A lot of classes shows that Harris corner detector is actually PCA (example, page 5), but I'm having trouble with that since Harris doesn't have mean subtraction in the algorithm (not in the paper and not in the OpenCV implementation).
This means that if, for example, there is a part of the image which is a slanted plane in both $x$ and $y$ directions, then Harris can recognize it as a corner since $\Sigma I_x^2$, $\Sigma I_y^2$ and $\Sigma I_xI_y$ are all large.
However, with PCA, since we do mean subtraction, the covariance matrix would be small in all elements.
So what don't I get in this nuance of Harris?
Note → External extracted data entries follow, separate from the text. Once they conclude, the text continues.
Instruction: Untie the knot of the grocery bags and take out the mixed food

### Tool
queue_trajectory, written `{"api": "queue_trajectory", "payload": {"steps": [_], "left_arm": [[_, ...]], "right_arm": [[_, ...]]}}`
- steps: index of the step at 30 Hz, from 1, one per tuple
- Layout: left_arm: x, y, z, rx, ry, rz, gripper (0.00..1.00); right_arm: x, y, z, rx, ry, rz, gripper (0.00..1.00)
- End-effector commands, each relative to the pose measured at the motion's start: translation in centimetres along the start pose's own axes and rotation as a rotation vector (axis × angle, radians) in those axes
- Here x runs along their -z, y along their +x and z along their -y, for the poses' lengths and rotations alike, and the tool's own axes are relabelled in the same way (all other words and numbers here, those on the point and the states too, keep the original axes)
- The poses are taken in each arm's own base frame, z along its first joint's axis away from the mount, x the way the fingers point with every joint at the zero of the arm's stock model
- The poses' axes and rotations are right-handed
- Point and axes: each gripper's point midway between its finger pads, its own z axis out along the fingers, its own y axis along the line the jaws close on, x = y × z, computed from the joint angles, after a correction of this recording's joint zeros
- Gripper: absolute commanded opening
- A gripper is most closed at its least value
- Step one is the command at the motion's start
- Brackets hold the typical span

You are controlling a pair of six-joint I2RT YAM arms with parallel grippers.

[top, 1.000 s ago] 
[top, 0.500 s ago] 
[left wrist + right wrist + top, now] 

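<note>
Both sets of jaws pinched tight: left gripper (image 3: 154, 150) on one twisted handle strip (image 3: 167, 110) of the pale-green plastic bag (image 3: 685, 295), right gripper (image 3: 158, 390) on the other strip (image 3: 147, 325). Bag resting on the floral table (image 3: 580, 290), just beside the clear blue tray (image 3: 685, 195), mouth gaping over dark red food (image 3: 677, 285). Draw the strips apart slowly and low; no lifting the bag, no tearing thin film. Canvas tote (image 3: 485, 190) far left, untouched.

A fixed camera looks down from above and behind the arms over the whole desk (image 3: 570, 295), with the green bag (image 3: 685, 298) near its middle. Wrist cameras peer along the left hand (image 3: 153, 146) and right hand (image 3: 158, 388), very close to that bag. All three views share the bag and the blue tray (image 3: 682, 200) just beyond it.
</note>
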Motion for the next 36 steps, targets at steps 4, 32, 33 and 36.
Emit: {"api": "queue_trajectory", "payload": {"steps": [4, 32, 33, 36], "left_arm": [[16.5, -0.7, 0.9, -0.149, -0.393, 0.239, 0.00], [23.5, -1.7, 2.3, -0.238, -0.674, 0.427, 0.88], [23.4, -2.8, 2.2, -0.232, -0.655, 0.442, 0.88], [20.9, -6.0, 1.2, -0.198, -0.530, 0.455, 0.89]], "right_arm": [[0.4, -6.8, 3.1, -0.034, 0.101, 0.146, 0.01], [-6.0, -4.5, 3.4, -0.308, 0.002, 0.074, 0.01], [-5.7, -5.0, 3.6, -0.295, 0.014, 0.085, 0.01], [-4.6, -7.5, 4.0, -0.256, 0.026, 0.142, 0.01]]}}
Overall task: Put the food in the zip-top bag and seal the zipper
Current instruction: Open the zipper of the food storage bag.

The structure tensor is the locally averaged outer product of the gradient with itself:
$$\sum \nabla I \nabla^T I = \left[\begin{array}{r} \sum {I_x}^2 & \sum I_xI_y\\ \sum I_xI_y & \sum{I_y}^2 \end{array}\right]$$
When averaging the gradient directly, the opposing vectors at each side of a line will cancel out. One approach to avoid this cancelling is doubling the angle (such that vectors pointing in opposing directions become identical). This is a mapping of $\mathbb{R}^2 \to \mathbb{R}^2$. After applying this mapping, however, vectors originally at 90 degrees will cancel out when averaged. The structure tensor is a different mapping $\mathbb{R}^2 \to \mathbb{R}^3$, namely $(I_x,I_y) \to (I_x^2,I_y^2,I_xI_y)$, which also allows averaging vectors. The first two components of the mapping accomplish approximately the same thing as doubling the angle. The third component, $I_xI_y$, preserves the information about the spread in angles within the set of averaged vectors.
In short, the structure tensor is not the covariance matrix of the gradient in a neighborhood, though it has similarities to it. And so the eigen analysis of the structure tensor is not a PCA of the gradient. However, I do understand why some people like to bring up PCA when explaining Harris. I just wish they didn't claim equality.